Package 'EFA.MRFA'

Title: Dimensionality Assessment Using Minimum Rank Factor Analysis
Description: Performs parallel analysis (Timmerman & Lorenzo-Seva, 2011 <doi:10.1037/a0023353>) and hull method (Lorenzo-Seva, Timmerman, & Kiers, 2011 <doi:10.1080/00273171.2011.564527>) for assessing the dimensionality of a set of variables using minimum rank factor analysis (see ten Berge & Kiers, 1991 <doi:10.1007/BF02294464> for more information). The package also includes the option to compute minimum rank factor analysis by itself, as well as the greater lower bound calculation.
Authors: David Navarro-Gonzalez, Urbano Lorenzo-Seva
Maintainer: David Navarro-Gonzalez <[email protected]>
License: GPL-3
Version: 1.1.2
Built: 2025-01-24 06:41:55 UTC
Source: CRAN

Help Index


Dimensionality Assesment using Minimum Rank Factor Analysis (MRFA)

Description

Package for performing Parallel Analysis using Minimum Rank Factor Analysis (MRFA) . It also include a function to perform the MRFA only and another function to compute the Greater Lower Bound step for estimating the variables communalities.

Details

For more information about the methods used in each function, please go to each main page.

Value

\link{parallelMRFA}

Performs Parallel Analysis using Minimum Rank Factor Analysis (MRFA).

\link{hullEFA}

Performs Hull analysis for assessing the number of factors to retain.

\link{mrfa}

Performs Minimum Rank Factor Analysis (MRFA) procedure.

\link{GreaterLowerBound}

Estimates the communalities of the variables from a factor model.

Author(s)

David Navarro-Gonzalez

Urbano Lorenzo-Seva

References

Devlin, S. J., Gnanadesikan, R., & Kettenring, J. R. (1981). Robust estimation of dispersion matrices and principal components. Journal of the American Statistical Association, 76, 354-362. doi:10.1080/01621459.1981.10477654

Lorenzo-Seva, U., Timmerman, M. E., & Kiers, H. A. (2011). The Hull Method for Selecting the Number of Common Factors. Multivariate Behavioral Research, 46(2), 340-364. doi:10.1080/00273171.2011.564527

ten Berge, J. M. F., & Kiers, H. A. L. (1991). A numerical approach to the approximate and the exact minimum rank of a covariance matrix. Psychometrika, 56(2), 309-315. doi:10.1007/BF02294464

Ten Berge, J.M.F., Snijders, T.A.B. & Zegers, F.E. (1981). Computational aspects of the greatest lower bound to reliability and constrained minimum trace factor analysis. Psychometrika, 46, 201-213.

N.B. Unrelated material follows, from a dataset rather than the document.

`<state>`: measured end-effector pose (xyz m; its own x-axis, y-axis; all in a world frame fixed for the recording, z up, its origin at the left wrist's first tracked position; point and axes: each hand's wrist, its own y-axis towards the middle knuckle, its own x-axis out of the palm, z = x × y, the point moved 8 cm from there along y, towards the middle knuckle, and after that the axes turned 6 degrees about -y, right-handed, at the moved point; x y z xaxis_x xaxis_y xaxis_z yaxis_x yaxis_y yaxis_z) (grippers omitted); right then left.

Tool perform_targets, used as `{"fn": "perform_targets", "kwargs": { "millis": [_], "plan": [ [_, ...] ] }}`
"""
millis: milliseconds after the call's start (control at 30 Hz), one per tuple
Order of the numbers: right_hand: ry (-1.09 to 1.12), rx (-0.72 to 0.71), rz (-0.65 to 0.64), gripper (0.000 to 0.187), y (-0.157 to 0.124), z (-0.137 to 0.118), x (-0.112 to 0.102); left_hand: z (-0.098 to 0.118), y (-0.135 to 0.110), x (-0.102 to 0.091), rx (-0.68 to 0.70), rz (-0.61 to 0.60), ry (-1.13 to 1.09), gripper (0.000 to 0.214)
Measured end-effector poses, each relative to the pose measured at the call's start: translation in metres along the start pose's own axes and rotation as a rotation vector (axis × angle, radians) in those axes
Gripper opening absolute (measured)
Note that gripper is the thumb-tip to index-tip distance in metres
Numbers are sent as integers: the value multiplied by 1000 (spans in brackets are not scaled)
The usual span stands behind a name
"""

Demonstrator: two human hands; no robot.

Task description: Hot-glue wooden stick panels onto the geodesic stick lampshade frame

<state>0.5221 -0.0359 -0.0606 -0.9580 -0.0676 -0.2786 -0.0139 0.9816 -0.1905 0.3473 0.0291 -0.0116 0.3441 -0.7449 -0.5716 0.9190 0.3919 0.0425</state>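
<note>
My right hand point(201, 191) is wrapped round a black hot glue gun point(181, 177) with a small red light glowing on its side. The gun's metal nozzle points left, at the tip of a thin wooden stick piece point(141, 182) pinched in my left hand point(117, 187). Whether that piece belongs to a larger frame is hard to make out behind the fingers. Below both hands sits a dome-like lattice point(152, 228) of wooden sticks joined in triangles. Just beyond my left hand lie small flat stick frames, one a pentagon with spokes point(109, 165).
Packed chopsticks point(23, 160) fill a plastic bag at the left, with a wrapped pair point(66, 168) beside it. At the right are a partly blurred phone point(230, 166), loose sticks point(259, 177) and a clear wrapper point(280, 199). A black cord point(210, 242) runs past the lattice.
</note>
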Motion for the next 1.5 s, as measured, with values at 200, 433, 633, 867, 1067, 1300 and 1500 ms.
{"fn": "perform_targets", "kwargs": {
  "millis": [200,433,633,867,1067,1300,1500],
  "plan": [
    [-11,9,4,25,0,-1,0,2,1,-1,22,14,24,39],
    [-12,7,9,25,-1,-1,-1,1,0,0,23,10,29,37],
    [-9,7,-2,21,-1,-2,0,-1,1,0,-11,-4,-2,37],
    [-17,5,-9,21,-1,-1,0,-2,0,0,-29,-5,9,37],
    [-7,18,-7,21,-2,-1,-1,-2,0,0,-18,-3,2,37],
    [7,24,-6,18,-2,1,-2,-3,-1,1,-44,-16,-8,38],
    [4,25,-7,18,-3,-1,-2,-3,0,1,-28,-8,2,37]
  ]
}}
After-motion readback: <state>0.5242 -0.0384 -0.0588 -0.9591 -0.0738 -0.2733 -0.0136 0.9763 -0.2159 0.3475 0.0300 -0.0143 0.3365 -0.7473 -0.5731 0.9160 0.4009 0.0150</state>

Timmerman, M. E., & Lorenzo-Seva, U. (2011). Dimensionality assessment of ordered polytomous items with parallel analysis. Psychological Methods, 16(2), 209-220. doi:10.1037/a0023353

Examples

## Example 1:

## perform a Parallel Analysis using an example Database with only 5 random data sets and
## using the 90th percentile of distribution of the random data
parallelMRFA(IDAQ, Ndatsets=5, percent=90)

## For speeding purposes, the number of datasets have been largely reduced. For a proper
## use of parallelMRFA, we recommend to use the default Ndatsets value (Ndatsets=500)

#Example 2:

## Perform the Hull method defining the maximum number of dimensions to be tested by the
## Parallel Analysis + 1 rule, with Maximum Likelihood factor extraction method and CAF
## as Hull index.
hullEFA(IDAQ, extr = "ML")

Greater Lower Bound step (glb)

Description

Estimates the communalities of the variables from a factor model where the number of factors is the number with positive eigenvalues.

Usage

GreaterLowerBound(C, conv = 0.000001, T, pwarnings = FALSE)

Arguments

C

Covariance/correlation matrix to be used in the analysis.

conv

Convergence criterion for glb step. The default convergence criterion will be conv=0.000001 . If the user determine a specific value, this will prevail.

T

Random matrix for start (can be omitted). If provided, it has to be the same size than the matrix provided in the C argument.

pwarnings

Determines if the possible warnings occurred during the computation will be printed in the console.

Details

Code adapted from a MATLAB function by Jos Ten Berge based on Ten Berge, Snijders & Zegers (1981) and Ten Berge & Kiers (1991).

Value

gam

Optimal communalities for each variable

Author(s)

David Navarro-Gonzalez

Urbano Lorenzo-Seva

References

Ten Berge, J.M.F., & Kiers, H.A.L. (1991). A numerical approach to the exact and the approximate minimum rank of a covariance matrix. Psychometrika, 56, 309-315.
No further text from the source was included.